Repeat only the lines between the one with "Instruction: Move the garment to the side" and the end of the material below, both ends included. Omit any picture.

START Collected data

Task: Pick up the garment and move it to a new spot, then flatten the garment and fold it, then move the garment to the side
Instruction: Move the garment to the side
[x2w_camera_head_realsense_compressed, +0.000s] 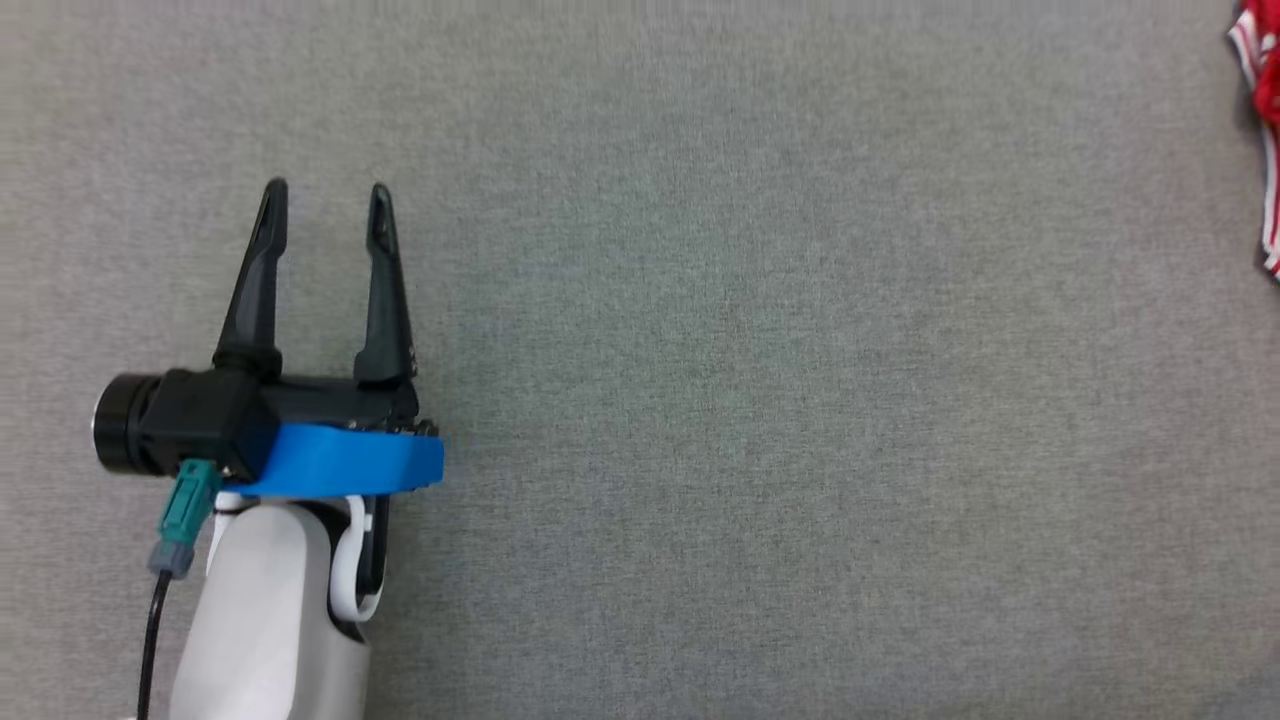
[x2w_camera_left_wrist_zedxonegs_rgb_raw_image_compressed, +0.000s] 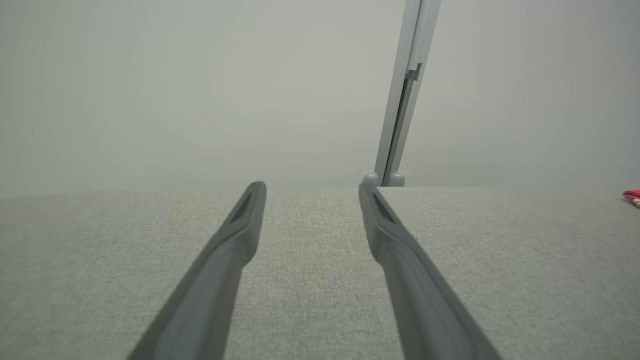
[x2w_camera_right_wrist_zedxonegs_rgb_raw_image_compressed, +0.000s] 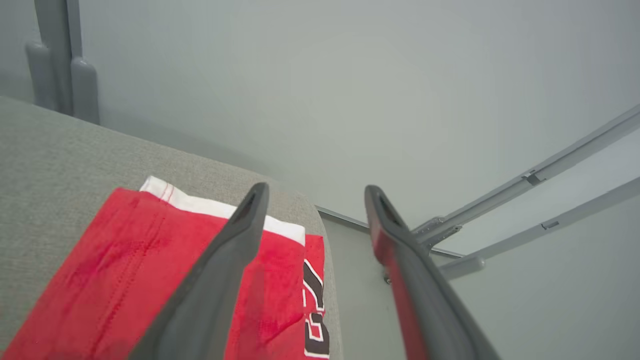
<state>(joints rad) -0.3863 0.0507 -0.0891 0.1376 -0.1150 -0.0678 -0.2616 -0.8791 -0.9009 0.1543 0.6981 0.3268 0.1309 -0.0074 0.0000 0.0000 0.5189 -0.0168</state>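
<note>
Left gripper: both dark fingers spread wide, pointing up the head view, with nothing between them and nothing gripped. It sits at the lower left of that view over the grey fabric surface. A blue band wraps the wrist below the finger base. A black camera barrel juts out to one side, with a teal plug and a dark cable under it. The pale forearm runs off the bottom edge.

Left wrist view: the left gripper shows a wide gap between its tips, with grey fabric visible through it. Cannot tell whether the fingers touch the surface or ride just above it. Beyond the far edge are a pale wall and a grey upright post.

On the other arm, the right gripper has its jaws wide apart and holds nothing. One finger crosses over the garment in the right wrist view; contact with the cloth cannot be judged. The other finger hangs out past the surface's edge and carries a red tint on its inner face.

Garment notes: red, with a white band along the far hem and black-and-white numerals on the side nearest the drop-off. What shows of it lies fairly flat on the rounded corner of the grey surface. The head view catches the garment as a red-and-white sliver at the upper right margin, well apart from the left gripper. The left wrist view has a scrap of it at the far right.

Past the corner, grey rails slant across a pale background.
</note>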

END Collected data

• Final answer:
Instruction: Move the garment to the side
[x2w_camera_head_realsense_compressed, +0.000s] 
[x2w_camera_left_wrist_zedxonegs_rgb_raw_image_compressed, +0.000s] 
[x2w_camera_right_wrist_zedxonegs_rgb_raw_image_compressed, +0.000s] 
<state>(joints rad) -0.3863 0.0507 -0.0891 0.1376 -0.1150 -0.0678 -0.2616 -0.8791 -0.9009 0.1543 0.6981 0.3268 0.1309 -0.0074 0.0000 0.0000 0.5189 -0.0168</state>
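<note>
Left gripper: both dark fingers spread wide, pointing up the head view, with nothing between them and nothing gripped. It sits at the lower left of that view over the grey fabric surface. A blue band wraps the wrist below the finger base. A black camera barrel juts out to one side, with a teal plug and a dark cable under it. The pale forearm runs off the bottom edge.

Left wrist view: the left gripper shows a wide gap between its tips, with grey fabric visible through it. Cannot tell whether the fingers touch the surface or ride just above it. Beyond the far edge are a pale wall and a grey upright post.

On the other arm, the right gripper has its jaws wide apart and holds nothing. One finger crosses over the garment in the right wrist view; contact with the cloth cannot be judged. The other finger hangs out past the surface's edge and carries a red tint on its inner face.

Garment notes: red, with a white band along the far hem and black-and-white numerals on the side nearest the drop-off. What shows of it lies fairly flat on the rounded corner of the grey surface. The head view catches the garment as a red-and-white sliver at the upper right margin, well apart from the left gripper. The left wrist view has a scrap of it at the far right.

Past the corner, grey rails slant across a pale background.
</note>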

No further output will be produced for this exercise.